Directions for this task » Count the lines in the data below that include the word "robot", then state the total and nothing besides.

Recorded information »
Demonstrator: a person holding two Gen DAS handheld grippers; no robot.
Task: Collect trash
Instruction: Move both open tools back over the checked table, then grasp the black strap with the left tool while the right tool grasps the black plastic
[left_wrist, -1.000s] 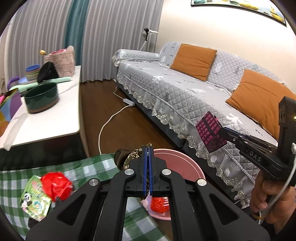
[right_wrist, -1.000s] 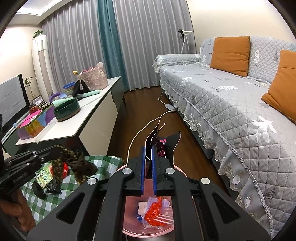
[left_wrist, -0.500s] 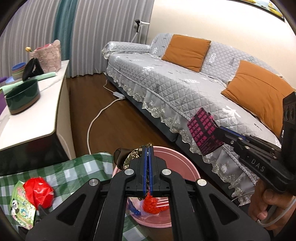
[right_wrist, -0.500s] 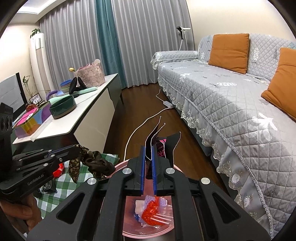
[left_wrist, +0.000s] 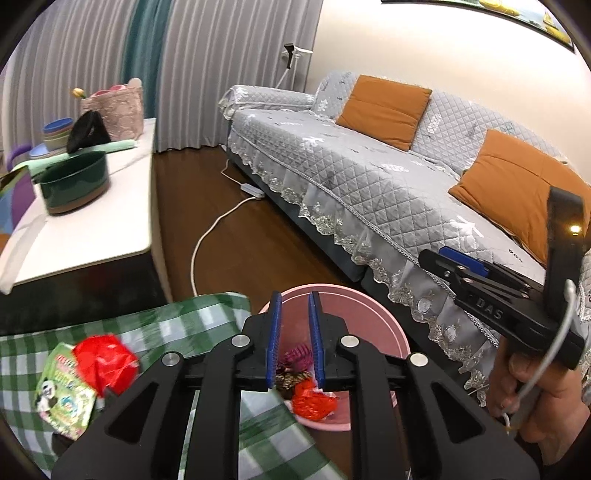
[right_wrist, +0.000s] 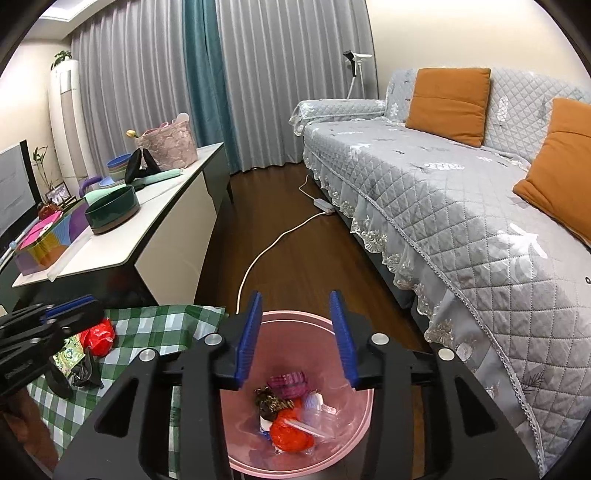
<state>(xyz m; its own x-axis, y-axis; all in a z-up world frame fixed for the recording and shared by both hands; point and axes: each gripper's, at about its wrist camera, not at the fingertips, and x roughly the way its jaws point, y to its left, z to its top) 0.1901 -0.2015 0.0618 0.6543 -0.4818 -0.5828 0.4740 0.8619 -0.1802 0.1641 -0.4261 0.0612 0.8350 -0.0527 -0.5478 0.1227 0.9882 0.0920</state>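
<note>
The right gripper (right_wrist: 295, 336) hangs over the pink bin (right_wrist: 236, 435), jaws opening, nothing between them. The left gripper (left_wrist: 294, 338) likewise. The trash (right_wrist: 288, 417) lies inside, partly hidden by the fingers. Both grippers tilt downward.

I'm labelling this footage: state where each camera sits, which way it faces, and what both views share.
Left wrist: on the left claw, jaws opening and empty, facing down over the pink bin; the right claw and hand show.
Right wrist: on the right claw, jaws opening and empty, over the bin; the left claw shows.
Shared: bin, checked cloth, sofa.
</note>
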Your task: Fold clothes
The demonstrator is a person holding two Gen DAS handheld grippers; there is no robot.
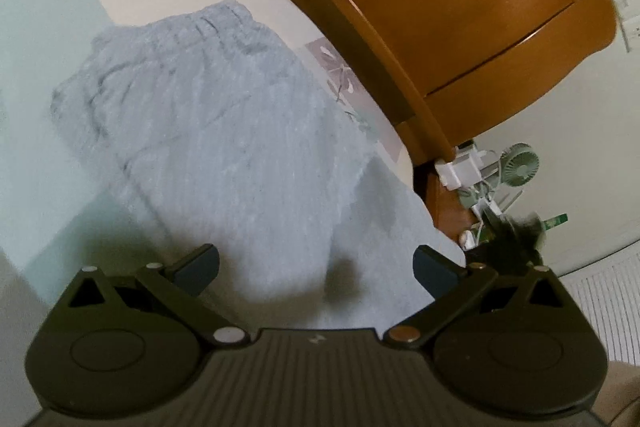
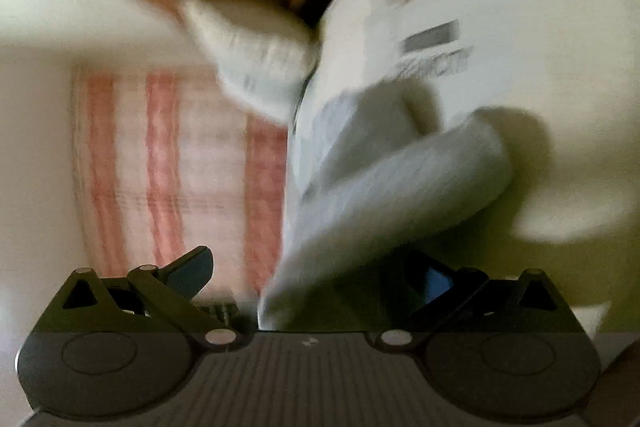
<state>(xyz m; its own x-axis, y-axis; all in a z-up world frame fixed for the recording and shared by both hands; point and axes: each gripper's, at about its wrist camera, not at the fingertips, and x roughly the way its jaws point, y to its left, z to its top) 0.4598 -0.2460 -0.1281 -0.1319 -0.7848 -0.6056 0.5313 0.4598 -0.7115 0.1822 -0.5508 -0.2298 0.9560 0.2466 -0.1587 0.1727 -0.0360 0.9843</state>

Written solution » 2